Exercise goal = One number is the full answer: how many lines in the records contain the word "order"?

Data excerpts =
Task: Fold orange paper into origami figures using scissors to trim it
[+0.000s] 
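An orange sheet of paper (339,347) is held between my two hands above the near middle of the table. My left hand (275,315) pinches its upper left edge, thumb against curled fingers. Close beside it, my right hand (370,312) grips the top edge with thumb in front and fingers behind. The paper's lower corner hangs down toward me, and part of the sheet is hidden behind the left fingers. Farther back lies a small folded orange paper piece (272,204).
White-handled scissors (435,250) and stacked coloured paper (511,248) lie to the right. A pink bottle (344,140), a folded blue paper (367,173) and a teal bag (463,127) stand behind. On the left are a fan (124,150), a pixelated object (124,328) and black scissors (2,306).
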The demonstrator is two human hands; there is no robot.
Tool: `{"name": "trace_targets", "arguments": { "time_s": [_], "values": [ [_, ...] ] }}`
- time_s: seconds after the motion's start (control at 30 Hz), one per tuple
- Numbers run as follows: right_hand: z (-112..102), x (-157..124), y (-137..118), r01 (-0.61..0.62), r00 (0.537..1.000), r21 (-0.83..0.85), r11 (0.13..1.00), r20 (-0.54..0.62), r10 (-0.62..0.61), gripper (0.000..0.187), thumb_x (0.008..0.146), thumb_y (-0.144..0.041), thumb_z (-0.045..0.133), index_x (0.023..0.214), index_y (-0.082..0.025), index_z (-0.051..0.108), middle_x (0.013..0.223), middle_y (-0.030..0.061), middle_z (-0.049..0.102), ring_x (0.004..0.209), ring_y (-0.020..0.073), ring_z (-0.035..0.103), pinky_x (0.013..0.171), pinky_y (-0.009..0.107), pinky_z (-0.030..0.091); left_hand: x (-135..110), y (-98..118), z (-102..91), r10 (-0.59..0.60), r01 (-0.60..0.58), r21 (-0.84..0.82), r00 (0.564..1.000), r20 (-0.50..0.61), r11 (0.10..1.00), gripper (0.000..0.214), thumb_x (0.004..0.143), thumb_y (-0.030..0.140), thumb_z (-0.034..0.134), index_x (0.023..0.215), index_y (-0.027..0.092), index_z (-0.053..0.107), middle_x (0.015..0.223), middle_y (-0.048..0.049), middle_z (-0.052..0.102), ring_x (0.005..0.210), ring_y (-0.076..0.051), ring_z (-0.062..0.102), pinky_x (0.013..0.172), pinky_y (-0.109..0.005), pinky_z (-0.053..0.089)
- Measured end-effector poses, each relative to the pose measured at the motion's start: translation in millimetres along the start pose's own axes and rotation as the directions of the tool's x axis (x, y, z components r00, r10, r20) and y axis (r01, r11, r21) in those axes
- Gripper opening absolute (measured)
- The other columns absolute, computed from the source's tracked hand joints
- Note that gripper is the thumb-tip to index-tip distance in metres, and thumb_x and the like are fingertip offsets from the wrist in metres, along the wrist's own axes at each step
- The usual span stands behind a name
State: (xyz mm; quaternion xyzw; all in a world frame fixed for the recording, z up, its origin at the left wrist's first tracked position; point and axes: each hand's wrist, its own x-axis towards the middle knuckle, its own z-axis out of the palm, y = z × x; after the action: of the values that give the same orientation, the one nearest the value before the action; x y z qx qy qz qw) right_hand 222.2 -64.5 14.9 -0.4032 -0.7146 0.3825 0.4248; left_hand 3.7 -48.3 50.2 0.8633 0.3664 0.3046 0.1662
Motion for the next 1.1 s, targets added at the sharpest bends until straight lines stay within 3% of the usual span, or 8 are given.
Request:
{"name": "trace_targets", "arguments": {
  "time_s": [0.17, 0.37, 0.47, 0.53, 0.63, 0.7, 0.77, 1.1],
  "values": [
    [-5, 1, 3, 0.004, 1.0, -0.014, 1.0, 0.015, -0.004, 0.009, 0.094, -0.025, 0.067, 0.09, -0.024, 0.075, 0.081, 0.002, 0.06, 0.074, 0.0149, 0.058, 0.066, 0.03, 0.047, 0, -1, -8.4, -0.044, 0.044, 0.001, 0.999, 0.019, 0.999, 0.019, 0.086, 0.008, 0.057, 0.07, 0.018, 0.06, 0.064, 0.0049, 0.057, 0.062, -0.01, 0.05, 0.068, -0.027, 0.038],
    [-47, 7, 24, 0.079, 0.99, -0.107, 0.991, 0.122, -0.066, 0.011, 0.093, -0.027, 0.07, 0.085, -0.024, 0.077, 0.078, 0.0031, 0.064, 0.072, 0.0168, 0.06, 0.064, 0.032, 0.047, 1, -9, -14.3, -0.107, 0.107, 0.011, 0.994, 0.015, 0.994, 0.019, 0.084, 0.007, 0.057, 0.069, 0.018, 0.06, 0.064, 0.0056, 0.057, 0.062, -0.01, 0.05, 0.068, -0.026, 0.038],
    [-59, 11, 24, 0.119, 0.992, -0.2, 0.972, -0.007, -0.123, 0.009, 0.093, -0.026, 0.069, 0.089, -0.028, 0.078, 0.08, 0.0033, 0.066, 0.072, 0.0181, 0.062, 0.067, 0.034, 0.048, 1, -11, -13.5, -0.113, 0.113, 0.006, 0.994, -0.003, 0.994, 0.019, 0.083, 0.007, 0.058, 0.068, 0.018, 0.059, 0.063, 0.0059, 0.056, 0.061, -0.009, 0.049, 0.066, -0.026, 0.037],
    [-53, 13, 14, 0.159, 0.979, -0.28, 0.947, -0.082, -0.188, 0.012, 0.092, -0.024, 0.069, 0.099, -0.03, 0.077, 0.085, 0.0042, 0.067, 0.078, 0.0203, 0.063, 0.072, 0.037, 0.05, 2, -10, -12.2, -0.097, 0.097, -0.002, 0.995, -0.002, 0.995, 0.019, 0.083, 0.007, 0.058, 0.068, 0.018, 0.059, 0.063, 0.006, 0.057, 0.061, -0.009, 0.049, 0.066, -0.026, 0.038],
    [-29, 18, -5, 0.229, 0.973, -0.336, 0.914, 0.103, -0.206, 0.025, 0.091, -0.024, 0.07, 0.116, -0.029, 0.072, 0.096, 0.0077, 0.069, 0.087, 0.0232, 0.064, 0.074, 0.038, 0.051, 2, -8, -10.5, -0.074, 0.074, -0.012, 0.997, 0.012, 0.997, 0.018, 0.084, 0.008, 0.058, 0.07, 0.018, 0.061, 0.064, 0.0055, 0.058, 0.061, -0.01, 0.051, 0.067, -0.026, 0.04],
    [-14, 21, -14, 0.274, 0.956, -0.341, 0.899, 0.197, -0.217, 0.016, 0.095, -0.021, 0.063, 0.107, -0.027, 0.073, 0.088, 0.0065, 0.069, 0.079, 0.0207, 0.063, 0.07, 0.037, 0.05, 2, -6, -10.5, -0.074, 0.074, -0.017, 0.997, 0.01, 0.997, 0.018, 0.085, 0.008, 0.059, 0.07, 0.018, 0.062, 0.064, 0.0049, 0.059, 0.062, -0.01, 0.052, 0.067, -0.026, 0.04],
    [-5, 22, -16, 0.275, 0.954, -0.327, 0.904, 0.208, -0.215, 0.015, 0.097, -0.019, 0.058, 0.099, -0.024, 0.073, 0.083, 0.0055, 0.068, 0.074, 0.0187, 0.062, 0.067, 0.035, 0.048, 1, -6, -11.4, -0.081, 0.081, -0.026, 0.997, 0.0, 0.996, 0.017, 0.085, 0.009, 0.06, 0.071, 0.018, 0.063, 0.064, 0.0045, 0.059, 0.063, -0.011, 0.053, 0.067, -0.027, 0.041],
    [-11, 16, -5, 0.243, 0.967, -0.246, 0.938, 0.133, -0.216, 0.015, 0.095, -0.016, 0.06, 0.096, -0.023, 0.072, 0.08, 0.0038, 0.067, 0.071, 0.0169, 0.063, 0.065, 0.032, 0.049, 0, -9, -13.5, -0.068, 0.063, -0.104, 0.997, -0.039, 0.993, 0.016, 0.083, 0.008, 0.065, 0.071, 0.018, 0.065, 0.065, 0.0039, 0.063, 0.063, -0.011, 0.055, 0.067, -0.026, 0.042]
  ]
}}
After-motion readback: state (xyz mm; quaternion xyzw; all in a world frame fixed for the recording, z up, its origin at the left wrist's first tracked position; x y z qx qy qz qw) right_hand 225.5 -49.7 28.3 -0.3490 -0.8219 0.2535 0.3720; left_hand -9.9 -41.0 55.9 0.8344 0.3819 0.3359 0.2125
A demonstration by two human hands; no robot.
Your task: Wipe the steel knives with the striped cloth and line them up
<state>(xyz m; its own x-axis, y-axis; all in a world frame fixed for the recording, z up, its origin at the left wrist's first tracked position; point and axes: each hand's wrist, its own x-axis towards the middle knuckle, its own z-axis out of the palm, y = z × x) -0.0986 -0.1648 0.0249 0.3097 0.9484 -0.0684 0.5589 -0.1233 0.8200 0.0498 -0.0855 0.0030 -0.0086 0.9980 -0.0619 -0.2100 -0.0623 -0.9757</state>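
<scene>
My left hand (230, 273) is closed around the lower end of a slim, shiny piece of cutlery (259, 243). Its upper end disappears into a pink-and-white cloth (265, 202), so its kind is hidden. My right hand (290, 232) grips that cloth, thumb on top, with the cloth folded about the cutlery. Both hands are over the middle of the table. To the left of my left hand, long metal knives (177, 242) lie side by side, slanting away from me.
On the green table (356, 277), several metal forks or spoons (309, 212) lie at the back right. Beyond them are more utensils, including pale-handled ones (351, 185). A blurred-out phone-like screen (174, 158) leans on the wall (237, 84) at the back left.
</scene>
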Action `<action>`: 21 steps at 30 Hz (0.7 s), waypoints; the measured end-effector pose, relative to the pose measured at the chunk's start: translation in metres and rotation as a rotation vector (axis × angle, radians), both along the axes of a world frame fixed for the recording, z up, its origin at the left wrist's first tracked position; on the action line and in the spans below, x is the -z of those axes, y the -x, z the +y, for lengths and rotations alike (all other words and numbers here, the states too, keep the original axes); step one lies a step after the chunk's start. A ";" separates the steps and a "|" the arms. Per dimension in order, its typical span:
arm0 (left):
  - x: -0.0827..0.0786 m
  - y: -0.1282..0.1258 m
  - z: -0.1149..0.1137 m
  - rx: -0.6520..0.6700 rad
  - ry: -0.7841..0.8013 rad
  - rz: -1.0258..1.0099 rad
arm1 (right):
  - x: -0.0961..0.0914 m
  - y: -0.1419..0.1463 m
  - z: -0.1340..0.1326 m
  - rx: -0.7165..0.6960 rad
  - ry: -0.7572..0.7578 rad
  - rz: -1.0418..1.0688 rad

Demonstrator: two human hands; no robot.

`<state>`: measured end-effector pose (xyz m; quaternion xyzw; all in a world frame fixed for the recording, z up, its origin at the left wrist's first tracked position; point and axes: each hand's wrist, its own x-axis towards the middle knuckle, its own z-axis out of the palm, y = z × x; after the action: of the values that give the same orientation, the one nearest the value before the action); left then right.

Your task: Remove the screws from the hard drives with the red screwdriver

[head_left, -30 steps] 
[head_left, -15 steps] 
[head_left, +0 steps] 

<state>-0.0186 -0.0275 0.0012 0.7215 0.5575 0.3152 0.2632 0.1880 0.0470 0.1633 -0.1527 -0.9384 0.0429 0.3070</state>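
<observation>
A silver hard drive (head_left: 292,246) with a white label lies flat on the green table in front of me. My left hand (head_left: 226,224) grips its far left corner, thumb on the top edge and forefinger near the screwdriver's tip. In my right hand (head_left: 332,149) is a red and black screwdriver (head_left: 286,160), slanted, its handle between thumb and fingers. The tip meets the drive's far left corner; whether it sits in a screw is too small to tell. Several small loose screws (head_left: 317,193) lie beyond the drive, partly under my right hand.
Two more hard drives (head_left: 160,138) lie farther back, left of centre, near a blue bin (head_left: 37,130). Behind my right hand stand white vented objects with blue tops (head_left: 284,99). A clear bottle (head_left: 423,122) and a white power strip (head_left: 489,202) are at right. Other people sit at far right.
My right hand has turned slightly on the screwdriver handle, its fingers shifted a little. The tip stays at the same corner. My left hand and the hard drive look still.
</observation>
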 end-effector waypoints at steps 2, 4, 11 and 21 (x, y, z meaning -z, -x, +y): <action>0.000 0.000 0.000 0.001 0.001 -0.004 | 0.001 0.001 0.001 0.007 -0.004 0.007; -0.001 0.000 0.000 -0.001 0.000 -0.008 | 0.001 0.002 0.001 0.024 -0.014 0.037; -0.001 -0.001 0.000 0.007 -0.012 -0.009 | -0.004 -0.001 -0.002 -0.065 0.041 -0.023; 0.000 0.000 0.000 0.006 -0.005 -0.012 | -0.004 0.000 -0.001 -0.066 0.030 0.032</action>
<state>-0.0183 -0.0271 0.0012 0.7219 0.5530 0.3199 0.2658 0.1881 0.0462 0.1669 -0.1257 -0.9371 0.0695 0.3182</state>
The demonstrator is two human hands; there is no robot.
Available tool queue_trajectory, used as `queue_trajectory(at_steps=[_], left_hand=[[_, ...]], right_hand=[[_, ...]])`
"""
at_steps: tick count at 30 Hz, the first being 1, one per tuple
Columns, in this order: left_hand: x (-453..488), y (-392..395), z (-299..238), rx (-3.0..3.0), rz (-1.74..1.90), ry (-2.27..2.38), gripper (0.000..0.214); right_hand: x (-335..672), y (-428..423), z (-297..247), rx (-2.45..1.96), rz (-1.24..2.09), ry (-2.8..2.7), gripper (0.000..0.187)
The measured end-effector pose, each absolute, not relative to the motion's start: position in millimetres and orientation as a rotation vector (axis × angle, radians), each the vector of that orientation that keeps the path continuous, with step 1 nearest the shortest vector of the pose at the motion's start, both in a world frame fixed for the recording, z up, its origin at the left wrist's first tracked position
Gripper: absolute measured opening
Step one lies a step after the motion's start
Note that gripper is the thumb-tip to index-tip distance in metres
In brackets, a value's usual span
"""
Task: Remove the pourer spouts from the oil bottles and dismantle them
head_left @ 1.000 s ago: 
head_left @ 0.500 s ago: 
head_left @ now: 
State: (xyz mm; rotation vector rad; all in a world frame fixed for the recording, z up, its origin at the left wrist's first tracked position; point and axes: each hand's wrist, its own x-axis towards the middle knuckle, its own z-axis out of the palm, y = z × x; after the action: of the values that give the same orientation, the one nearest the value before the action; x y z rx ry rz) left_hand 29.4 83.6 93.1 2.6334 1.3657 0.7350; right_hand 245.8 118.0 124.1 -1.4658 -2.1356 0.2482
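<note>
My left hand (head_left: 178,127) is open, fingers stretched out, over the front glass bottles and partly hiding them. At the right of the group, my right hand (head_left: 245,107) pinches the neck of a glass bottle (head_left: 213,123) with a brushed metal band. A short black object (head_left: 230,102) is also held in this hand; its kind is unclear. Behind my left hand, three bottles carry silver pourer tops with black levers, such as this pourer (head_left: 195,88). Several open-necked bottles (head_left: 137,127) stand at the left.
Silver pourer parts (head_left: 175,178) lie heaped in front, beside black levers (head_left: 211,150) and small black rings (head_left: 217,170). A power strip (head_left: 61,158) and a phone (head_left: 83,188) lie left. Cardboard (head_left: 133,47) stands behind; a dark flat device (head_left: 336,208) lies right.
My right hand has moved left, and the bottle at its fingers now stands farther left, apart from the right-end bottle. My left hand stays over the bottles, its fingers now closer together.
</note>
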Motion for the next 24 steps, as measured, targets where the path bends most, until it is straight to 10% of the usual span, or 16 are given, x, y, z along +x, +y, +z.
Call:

Answer space = 2